Ask Amy: August 2021

Need advice on love, sex, relationships, the music biz or have a confession to get off your chest? Ask Amy Millan.

Prefer Boring to Roaring ’20s

Dear Amy: I feel like I’m missing the biggest party in the world. Everyone is so excited about the new “Roaring ’20s,” but I’m not ready to give up on my COVID-cloistered life. Of course, I’m glad COVID is lifting, but I liked being alone and having control. I’m not ready to give up what I’ve had and rush out onto the unknown. Am I missing the fun or just knowing what I like?
– Not Ready

Dear Not Ready: I think one of the things the pandemic taught me is we just become more ourselves when met with a crisis such as this: this from watching cautious, fearful people becoming more anxious and withdrawn to witnessing the always laissez-faire go about their lives as if there wasn’t a lethal, contagious virus hunting us.

I’m pretty certain if we look at patterns in your pre-pandemic life, likely you loved a cancelled plan and preferred a night soaking in your bathtub alone with your thoughts and a book. That can still be you. Pick the special occasions you truly enjoy and can now take advantage of, now that the restrictions are lifting, and don’t feel fomo for a life you were never interested in anyway.

From Having Crush to Crushing It

Dear Amy: Now that COVID is lifting, I’m excited and curious about being social again. I’m a straight guy who’s basically had a crush on hold for months. I fear the “relationship” has progressed in my head but is based more on daydreams than actual, well, anything.

Now it’s go time, I guess. I want to charge out of the gate and engage full bore, and turn this crush into something that involves more mutual crushing.

How do I not come on too strong and gauge where I stand? Any relationship “tells” I should look for once I convince her to have a coffee? We’ve texted that much and a coffee date is pending.
– Beau-Zoh

Dear Beau-Zoh: We have all definitely spent more time in our heads the past year and a half! Obviously, the most important aspect to any exchange of crushing needs to be met with sensitivity to cues and consent. I’ve written about a million songs about two people who dodge vulnerability and avoid intimacy only to be left lonely. I would say being honest is your best bet! Generally, people like being liked, so if you are forthright about your time spent alone thinking only of her, I think you will find out pretty quick if the attraction is reciprocated. Less armour, more amour.

Lack of Vax Fax Causes Stress to Max

Dear Amy: I work in a decent restaurant and am happy be back at work serving—except I don’t trust anybody, and it’s going to make me crazy. I don’t trust my colleagues and I don’t trust my customers.
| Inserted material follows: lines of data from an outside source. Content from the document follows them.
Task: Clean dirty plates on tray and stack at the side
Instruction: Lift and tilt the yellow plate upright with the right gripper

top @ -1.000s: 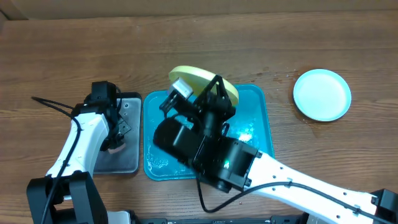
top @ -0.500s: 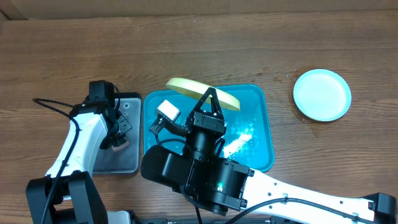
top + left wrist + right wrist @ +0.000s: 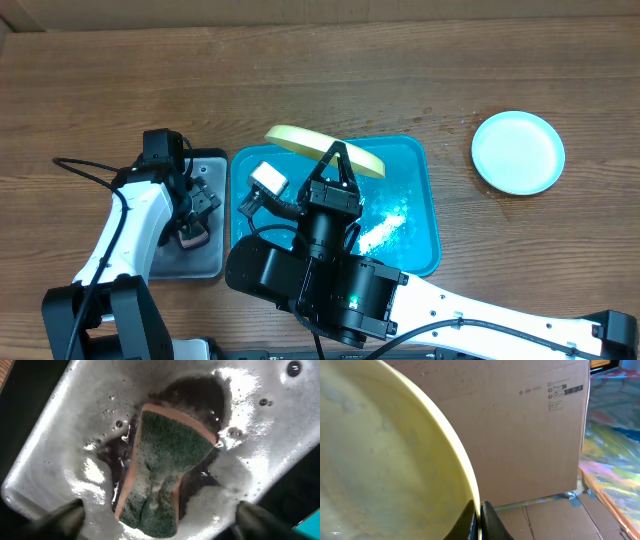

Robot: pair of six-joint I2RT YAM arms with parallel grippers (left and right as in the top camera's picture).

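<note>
A pale yellow-green plate (image 3: 300, 139) stands on edge above the teal tray (image 3: 425, 190). My right gripper (image 3: 338, 152) is shut on its rim. In the right wrist view the plate (image 3: 385, 455) fills the left side, with the gripper (image 3: 480, 510) pinching its edge. A pale blue-white plate (image 3: 518, 152) lies flat on the table at the right. My left gripper (image 3: 196, 212) hangs open over a green-and-orange sponge (image 3: 167, 465), which lies apart from the wide-spread left gripper (image 3: 160, 520) in the left wrist view.
The sponge rests in a small grey metal tray (image 3: 208, 258) left of the teal tray, in foamy dark water (image 3: 60, 430). Soap foam (image 3: 385, 225) lies on the teal tray's floor. A cardboard box (image 3: 530, 420) stands behind the plate.
My left gripper has opened and let go of the sponge, which now lies in the grey tray. The right arm rose with the plate a second ago and has since held still.
</note>
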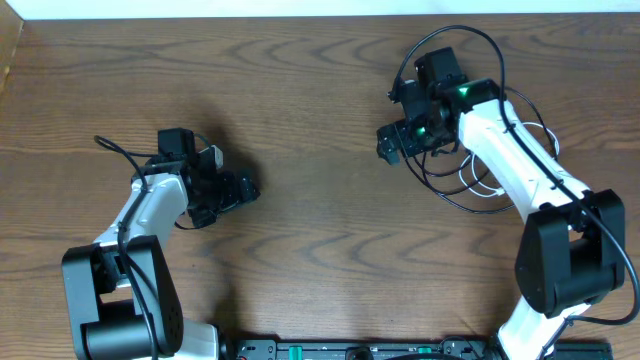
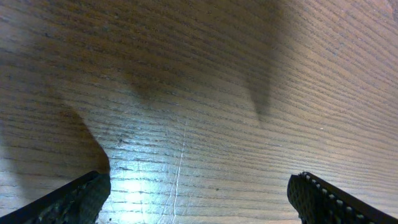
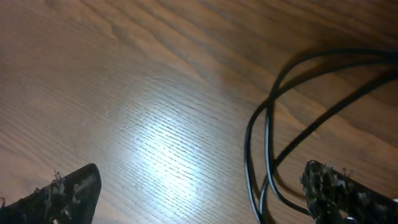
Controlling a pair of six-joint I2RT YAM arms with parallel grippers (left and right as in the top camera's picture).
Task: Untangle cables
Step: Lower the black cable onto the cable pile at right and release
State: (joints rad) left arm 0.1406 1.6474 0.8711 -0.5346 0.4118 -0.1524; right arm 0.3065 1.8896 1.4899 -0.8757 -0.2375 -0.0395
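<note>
While the left gripper sits low over bare wood on the left side of the table, both cables lie on the right side, gathered around the right arm. The left wrist view shows its two fingers spread wide at the bottom corners, with only wood grain and shadow between them; the left gripper is open and empty.

The black cable makes a wide loop over the far side of the right wrist, and more of its loops lie on the wood just near of the wrist, passing under the white forearm. The white cable shows as thin pale curves among those black loops, partly hidden by the arm, so where the two cross cannot be told.

The right gripper points left, just left of the tangle. In the right wrist view its fingers stand far apart with lit, bare wood between them. Strands of the black cable cross just inside the right finger, and neither finger closes on them.
</note>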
Everybody should be vaxxed; not everybody will. Some people will say they will if they need to. How will I ever know who is telling the truth? I fear making myself crazy with doubt.
– Serving Anxiety

Dear Serving: YOU are double vaccinated! That right there should lift a lot of your worries! Although you aren’t fully immune, the danger of hospitalization from the deadly Delta is a worry for the unvaccinated. They can’t rub their unvaccinated selves all over you and make you more vulnerable. YOU are protected! Isn’t that wonderful news?!

It will be hard for us to shed our anxieties, as it has been a year and a half of being scared, but the vaccines are truly a miracle. Those antibodies are at work inside of you, and you should know they have your back, no matter what your customers and co-workers do. That’s my highest tip.

How Was Playing Live?

Dear Amy: What was it like to play live again? What was it like to be part of a band again? Just as good? Better? Worse? Different?
– Stars Stock

Dear Stars Stock: BETTER THEN EVER. Nothing taken for granted. Having theatres and clubs shuttered has been heart-wrenching. Being able to sing and connect with people again is everything.

We are a society that thrives by communing, and the arts are at the heart of community. Having my whole band be double vaccinated and being able to thrash about on stage is the best gift this girl could ask for. We walked on stage to “Welcome Back, Kotter”—welcome back, INDEED.


Amy Millan is a Canadian indie rock singer and guitarist. She records and performs with Stars and Broken Social Scene and has a successful solo career.